In additional to widen the scope and reach of health education, the government should also deal with factors that are contributing to bad lifestyles choice. For instance, Bad dietary is mainly contributed by easy accessibility of fast food which is also more affordable than organic food. Equally, more people are consuming alcohol and smoking tobacco due to their available, ease of access and affordability. The government should therefore introduce or enhances regulation relating to sale of these products to make them not only prohibitively expensive but also hard to get. Policy should be introduces to discourage, manufacturing and sale of all products and services contributing to bad lifestyles choice. Equally, the government policies should also encourages manufacturing/production and sales of goods and services that promote healthier lifestyles. Otherwise, if this is not done, health education such as changes4life and other will continue to achieve minimal milestone and may fail to complete achieve their target. For instance, the government continues to encourage people to adopt healthier eating habit, this message may reach to the target but the target may fail to act on it due to unavailability and un-affordability of healthier foods as compared to fast food and the likes.

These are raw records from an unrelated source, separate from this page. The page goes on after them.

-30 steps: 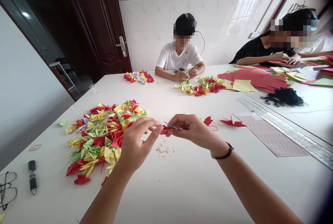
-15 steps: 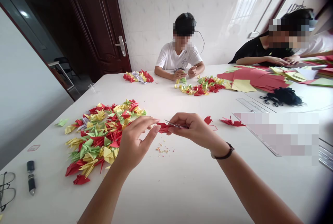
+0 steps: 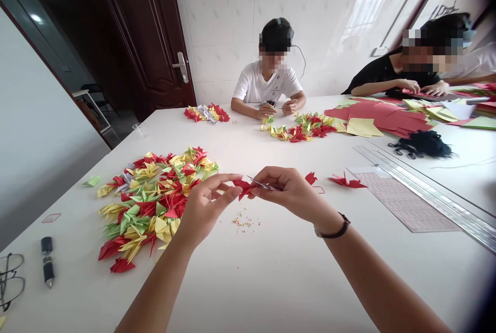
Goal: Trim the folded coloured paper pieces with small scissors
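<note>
Between the thumb and fingertips of my left hand (image 3: 207, 204) is a red folded paper crane (image 3: 244, 187), partly covered by both hands. My right hand (image 3: 284, 191), with a dark band at the wrist, is closed around small scissors (image 3: 263, 184); their thin metal blades point left, at the crane's right side. Whether the blades touch the paper I cannot tell. Tiny coloured paper bits (image 3: 244, 222) are scattered on the table below. Left of my left hand spreads a pile of red, yellow, green and lilac paper cranes (image 3: 149, 209).
Loose red cranes (image 3: 347, 181) lie to the right, near a printed sheet (image 3: 403, 201) and a clear ruler (image 3: 434, 199). Black thread (image 3: 422, 144) and coloured paper (image 3: 383, 116) sit farther back. A pen (image 3: 47, 263) and glasses (image 3: 11, 281) are at left. People work opposite.
My left fingers and the crane have shifted slightly right, closer to the scissors. Across the table, the co-workers' hands have moved a little.
</note>
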`<action>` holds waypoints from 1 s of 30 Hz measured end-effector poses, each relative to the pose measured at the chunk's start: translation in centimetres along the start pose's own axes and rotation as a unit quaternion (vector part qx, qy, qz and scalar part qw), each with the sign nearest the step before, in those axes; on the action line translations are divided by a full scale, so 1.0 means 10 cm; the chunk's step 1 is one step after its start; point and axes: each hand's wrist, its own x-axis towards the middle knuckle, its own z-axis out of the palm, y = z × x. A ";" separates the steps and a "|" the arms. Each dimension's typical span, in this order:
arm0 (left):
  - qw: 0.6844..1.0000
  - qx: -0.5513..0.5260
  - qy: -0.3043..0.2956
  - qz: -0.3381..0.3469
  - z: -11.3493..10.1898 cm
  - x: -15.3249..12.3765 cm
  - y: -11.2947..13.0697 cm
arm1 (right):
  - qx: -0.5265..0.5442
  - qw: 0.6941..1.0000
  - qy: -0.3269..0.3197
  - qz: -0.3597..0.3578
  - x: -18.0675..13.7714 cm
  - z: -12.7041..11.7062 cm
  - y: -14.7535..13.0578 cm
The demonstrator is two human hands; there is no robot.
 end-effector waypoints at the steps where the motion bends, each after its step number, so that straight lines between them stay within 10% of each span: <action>1: 1.000 -0.015 -0.003 -0.012 0.01 0.01 -0.02 | 0.000 1.000 -0.001 0.001 0.00 0.00 -0.01; 12: 0.992 0.054 0.022 0.109 0.12 -0.05 -0.02 | 0.041 0.999 -0.013 0.001 -0.01 -0.03 -0.02; 30: 0.984 -0.050 0.157 0.072 0.29 -0.07 -0.02 | 0.086 0.996 -0.004 -0.005 -0.02 -0.01 -0.05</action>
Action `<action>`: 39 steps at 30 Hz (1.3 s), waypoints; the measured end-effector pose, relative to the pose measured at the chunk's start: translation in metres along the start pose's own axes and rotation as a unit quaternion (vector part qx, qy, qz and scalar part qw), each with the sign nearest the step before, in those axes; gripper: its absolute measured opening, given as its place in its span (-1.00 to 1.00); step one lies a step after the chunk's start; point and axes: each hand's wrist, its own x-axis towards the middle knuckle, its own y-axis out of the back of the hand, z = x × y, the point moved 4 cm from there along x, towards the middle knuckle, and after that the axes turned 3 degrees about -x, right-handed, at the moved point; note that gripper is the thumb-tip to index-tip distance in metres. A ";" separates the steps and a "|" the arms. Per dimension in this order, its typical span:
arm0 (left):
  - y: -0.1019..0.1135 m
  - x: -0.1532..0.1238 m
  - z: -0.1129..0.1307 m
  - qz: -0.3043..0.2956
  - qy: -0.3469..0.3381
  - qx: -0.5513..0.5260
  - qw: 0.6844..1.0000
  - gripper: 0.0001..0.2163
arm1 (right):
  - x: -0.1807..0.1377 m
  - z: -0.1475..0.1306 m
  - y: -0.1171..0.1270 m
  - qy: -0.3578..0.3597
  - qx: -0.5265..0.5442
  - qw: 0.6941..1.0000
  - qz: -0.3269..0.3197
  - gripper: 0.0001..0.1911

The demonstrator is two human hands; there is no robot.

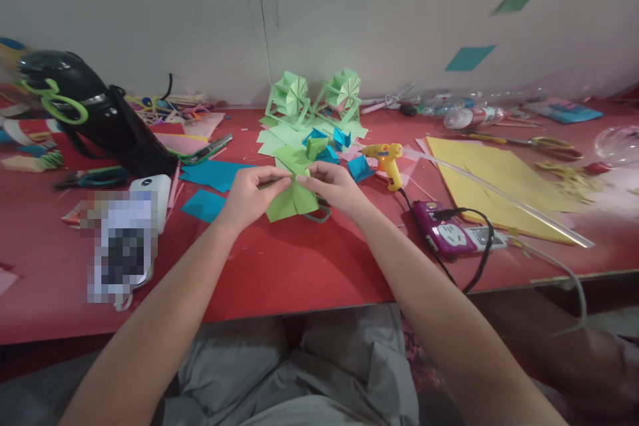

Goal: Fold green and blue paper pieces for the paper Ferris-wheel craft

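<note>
both hands meet over the red worktop (299,266). the left hand (248,194) and right hand (333,186) each pinch the top edge of a folded green paper (292,201), which hangs below their fingertips, just above the worktop.

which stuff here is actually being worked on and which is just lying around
In hand: green folded paper, pinched by left hand and right hand.
Lying about, untouched: glue gun, yellow sheet, power strip, scissors, black bag.
</note>
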 end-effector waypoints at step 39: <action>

3.4 evaluate an activity that has been implemented to encourage behavior change for maximizing health for individuals in a health or social care setting

Bad lifestyle choice and behavior has been blamed for the increase in preventable disease and burden of diseases (NHS choice 2015). In response to this, the UK Government have continues to promote and encourages healthier lifestyles behaviors. Despite this a significant number of UK populations continue to smoke tobacco. According to HSCIC (2014) tobacco smoking has been found to be a major cause of cancer, diabetes, hypertension and cardiovascular disease.

In order to curb and reduce the impact of tobacco on people health, NHS Smoking cessation program was introduced by the government. This program aims to encourage and help smoker quit smoking so as to minimize the risk factors of disease on them. Since its introduction, the program has continued to achieve major milestone. According to HSCIC (2014), the program has enabled 156,570 people quit smoking.

The achievement achieve by NHS smoking cessation program has demonstrated that increase in government efforts can help changes people bad lifestyle behaviors hence improving the health of the general public. The Government should therefore continue and increase the funding meant for such activity.


The role played by public health in promoting health and wellbeing of population can ever be underemphasized. Public healths activities not only enable the government and other public health to understand the heath status of the population, but also to devise appropriate response measures all aimed at preventing and promoting the wellbeing of the population. It is therefore important that, all stakeholder of public health including aspiring public health professional to understand how approach and strategies are used in public health to promote the wellbeing of the population.